Vid2Robot: End-to-end Video-conditioned Policy Learning with Cross-Attention Transformers (2403.12943v2)

Published 19 Mar 2024 in cs.RO and cs.AI

Abstract: Large-scale multi-task robotic manipulation systems often rely on text to specify the task. In this work, we explore whether a robot can learn by observing humans. To do so, the robot must understand a person's intent and perform the inferred task despite differences in the embodiments and environments. We introduce Vid2Robot, an end-to-end video-conditioned policy that takes human videos demonstrating manipulation tasks as input and produces robot actions. Our model is trained with a large dataset of prompt video-robot trajectory pairs to learn unified representations of human and robot actions from videos. Vid2Robot uses cross-attention transformer layers between video features and the current robot state to produce the actions and perform the same task as shown in the video. We use auxiliary contrastive losses to align the prompt and robot video representations for better policies. We evaluate Vid2Robot on real-world robots and observe over 20% improvement over BC-Z when using human prompt videos. Further, we also show cross-object motion transfer ability that enables video-conditioned policies to transfer a motion observed on one object in the prompt video to another object in the robot's own environment. Videos available at https://vid2robot.github.io

PDF Abstract

Vid2Robot: End-to-end Video-conditioned Policy Learning with Cross-Attention Transformers

Introduction

This paper introduces "Vid2Robot," an innovative approach leveraging video demonstrations for end-to-end policy learning in robotics. This framework represents a significant step in robotics, aiming to bridge the gap between human demonstrations and robotic execution without explicit task descriptions. By extracting task semantics directly from videos, Vid2Robot facilitates the development of versatile robots capable of learning new skills flexibly from visual demonstrations, enriching the potential for real-world applications.

Approach

Dataset Creation

Creating a robust dataset is fundamental to training the Vid2Robot model. The dataset comprises paired instances of a demonstration video and corresponding robot actions executing the same task. The demonstrations include human and robot participants, labeled according to three main data sources: Robot-Robot, Hindsight Human-Robot, and Co-located Human-Robot pairs. This diversity in the dataset aims to capture a wide range of tasks and variances in task execution, essential for training a versatile and adaptable policy.

Model Architecture

The architecture of Vid2Robot consists of four key components:

Prompt Video Encoder and Robot State Encoder, both utilizing Transformer-based models, encode the demonstration video and current robot observation into a uniform representation.
State-Prompt Encoder fuses the encoded state and prompt information, enabling the model to understand the task's context and required actions.
Robot Action Decoder predicts a sequence of robot actions to replicate the task demonstrated in the video. Notably, Cross-Attention mechanisms play a crucial role across these components, enhancing the model's ability to focus on relevant features in the video and robot's state for accurate action prediction.

Training Procedure

Vid2Robot's training methodology combines direct action prediction from demonstrations with three auxiliary losses:

Temporal Video Alignment ensures temporal consistency between the demonstration and robot-executed videos.
Prompt-Robot Video Contrastive Loss and
Video-Text Contrastive Loss aim to align the video representations with each other and with text descriptions of the tasks, respectively. These auxiliary losses are designed to enhance the quality of learned video representations, crucial for understanding and replicating human demonstrations accurately.

Experiments and Results

Vid2Robot was evaluated using real-world robot setups, demonstrating a 20% improvement in performance over existing video-conditioned policies. Notably, the model showcased emergent capabilities, such as transferring observed actions from the demonstrations to novel objects and executing long-horizon tasks. These results underscore the effectiveness of the Vid2Robot's approach to learning from video demonstrations.
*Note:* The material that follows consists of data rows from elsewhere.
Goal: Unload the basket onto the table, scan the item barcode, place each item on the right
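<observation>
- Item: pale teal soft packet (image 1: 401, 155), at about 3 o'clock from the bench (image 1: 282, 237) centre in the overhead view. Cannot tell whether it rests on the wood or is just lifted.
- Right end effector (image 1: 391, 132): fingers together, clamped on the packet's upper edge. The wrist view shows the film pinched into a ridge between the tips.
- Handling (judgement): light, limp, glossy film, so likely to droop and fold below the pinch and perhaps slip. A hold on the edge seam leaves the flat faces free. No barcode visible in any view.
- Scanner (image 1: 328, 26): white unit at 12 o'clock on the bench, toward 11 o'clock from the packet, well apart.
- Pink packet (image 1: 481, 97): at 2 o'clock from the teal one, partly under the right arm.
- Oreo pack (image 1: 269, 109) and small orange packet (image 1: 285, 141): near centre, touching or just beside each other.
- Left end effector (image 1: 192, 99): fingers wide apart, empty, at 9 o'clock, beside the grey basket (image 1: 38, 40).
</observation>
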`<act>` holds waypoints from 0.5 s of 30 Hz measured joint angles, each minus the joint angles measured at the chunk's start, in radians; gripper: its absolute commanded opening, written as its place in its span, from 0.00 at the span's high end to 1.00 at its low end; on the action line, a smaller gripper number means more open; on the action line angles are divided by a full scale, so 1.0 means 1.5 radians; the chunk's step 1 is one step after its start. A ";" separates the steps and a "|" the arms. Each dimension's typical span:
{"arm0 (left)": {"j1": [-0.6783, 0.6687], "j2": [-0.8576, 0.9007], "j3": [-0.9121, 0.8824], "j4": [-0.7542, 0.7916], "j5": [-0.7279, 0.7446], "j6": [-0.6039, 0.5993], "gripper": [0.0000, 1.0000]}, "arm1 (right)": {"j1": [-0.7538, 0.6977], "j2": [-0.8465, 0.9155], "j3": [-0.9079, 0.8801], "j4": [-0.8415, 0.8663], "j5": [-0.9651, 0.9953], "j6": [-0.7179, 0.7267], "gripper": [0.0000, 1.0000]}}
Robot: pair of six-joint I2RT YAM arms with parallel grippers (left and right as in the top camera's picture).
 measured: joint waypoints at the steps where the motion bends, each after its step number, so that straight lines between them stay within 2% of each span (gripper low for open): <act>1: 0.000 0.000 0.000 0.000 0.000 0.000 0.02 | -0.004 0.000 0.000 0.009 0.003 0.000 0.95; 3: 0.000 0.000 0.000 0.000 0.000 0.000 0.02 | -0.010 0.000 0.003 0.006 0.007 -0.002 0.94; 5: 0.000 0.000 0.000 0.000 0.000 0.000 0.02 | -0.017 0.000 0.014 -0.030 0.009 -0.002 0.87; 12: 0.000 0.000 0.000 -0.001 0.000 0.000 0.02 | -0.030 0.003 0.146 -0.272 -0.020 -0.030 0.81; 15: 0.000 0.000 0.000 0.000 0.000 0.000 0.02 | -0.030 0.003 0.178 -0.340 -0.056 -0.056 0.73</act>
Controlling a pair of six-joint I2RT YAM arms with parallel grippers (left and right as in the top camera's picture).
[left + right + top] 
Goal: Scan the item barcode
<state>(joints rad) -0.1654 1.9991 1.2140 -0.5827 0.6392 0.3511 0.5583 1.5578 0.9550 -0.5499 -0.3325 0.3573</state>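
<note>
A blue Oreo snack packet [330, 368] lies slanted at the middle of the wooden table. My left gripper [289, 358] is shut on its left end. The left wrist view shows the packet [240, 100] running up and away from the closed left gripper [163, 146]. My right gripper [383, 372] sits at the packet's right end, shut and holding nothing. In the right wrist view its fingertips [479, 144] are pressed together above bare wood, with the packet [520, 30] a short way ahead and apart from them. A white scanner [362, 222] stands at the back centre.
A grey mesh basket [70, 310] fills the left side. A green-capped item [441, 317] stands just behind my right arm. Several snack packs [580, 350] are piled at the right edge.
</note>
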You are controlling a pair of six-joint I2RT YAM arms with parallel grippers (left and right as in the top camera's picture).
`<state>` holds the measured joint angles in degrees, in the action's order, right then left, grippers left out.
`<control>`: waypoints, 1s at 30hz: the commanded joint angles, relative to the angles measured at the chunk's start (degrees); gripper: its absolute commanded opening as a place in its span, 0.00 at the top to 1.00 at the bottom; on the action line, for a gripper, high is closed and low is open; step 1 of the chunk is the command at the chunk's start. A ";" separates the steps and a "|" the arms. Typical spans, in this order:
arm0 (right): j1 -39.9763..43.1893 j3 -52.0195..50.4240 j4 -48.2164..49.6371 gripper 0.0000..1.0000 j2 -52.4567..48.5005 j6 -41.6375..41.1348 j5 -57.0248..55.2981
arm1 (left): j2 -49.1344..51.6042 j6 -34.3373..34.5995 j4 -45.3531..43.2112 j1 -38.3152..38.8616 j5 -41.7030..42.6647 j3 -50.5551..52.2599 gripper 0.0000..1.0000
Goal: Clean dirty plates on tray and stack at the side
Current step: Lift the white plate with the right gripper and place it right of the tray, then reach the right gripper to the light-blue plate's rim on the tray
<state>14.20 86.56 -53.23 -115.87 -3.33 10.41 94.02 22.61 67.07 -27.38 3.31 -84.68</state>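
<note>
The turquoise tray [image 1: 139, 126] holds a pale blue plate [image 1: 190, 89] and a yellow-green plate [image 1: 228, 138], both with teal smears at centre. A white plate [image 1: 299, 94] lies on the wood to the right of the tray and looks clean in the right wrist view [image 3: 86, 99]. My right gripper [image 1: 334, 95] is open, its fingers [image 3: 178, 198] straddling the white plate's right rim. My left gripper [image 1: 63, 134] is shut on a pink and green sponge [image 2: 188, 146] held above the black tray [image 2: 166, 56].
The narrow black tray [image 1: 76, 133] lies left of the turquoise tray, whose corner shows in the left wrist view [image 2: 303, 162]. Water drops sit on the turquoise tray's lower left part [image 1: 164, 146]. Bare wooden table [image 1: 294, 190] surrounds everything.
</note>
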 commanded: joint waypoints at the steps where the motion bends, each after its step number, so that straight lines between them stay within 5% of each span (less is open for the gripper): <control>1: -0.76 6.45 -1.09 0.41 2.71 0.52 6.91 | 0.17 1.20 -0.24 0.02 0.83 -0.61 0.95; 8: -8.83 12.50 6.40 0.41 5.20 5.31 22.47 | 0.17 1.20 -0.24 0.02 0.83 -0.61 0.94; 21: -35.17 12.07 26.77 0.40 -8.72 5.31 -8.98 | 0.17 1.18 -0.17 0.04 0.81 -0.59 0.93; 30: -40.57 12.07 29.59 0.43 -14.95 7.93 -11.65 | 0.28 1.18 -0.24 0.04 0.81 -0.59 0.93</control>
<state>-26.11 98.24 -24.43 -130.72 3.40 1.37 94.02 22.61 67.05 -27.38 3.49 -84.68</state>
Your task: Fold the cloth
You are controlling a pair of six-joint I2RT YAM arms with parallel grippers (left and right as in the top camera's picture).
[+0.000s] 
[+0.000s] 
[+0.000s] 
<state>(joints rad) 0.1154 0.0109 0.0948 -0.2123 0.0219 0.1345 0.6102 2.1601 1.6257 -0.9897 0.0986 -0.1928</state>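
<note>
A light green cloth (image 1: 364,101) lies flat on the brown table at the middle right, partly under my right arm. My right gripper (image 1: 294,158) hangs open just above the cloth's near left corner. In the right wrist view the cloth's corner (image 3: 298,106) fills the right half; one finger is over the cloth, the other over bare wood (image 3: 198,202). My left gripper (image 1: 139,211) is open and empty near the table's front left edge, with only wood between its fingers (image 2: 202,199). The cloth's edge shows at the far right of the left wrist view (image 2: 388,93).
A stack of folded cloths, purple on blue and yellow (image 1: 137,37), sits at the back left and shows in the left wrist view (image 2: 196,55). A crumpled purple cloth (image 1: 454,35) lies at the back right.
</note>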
Implications and Future Work

Vid2Robot opens up new avenues for robotic learning, significantly reducing the reliance on detailed task descriptions. The potential for robots to learn directly from videos paves the way for more natural and versatile human-robot interactions. Future developments may explore the scaling of this approach to more complex and longer tasks, further reducing the gap between human capabilities and robotic execution.

Conclusion

"Vid2Robot" represents a significant advancement in robot policy learning, demonstrating the feasibility and effectiveness of directly translating visual demonstrations into robotic actions. With potential applications across diverse real-world scenarios, this approach moves us closer to the goal of creating truly adaptable and versatile robots capable of learning new tasks in a more human-like manner.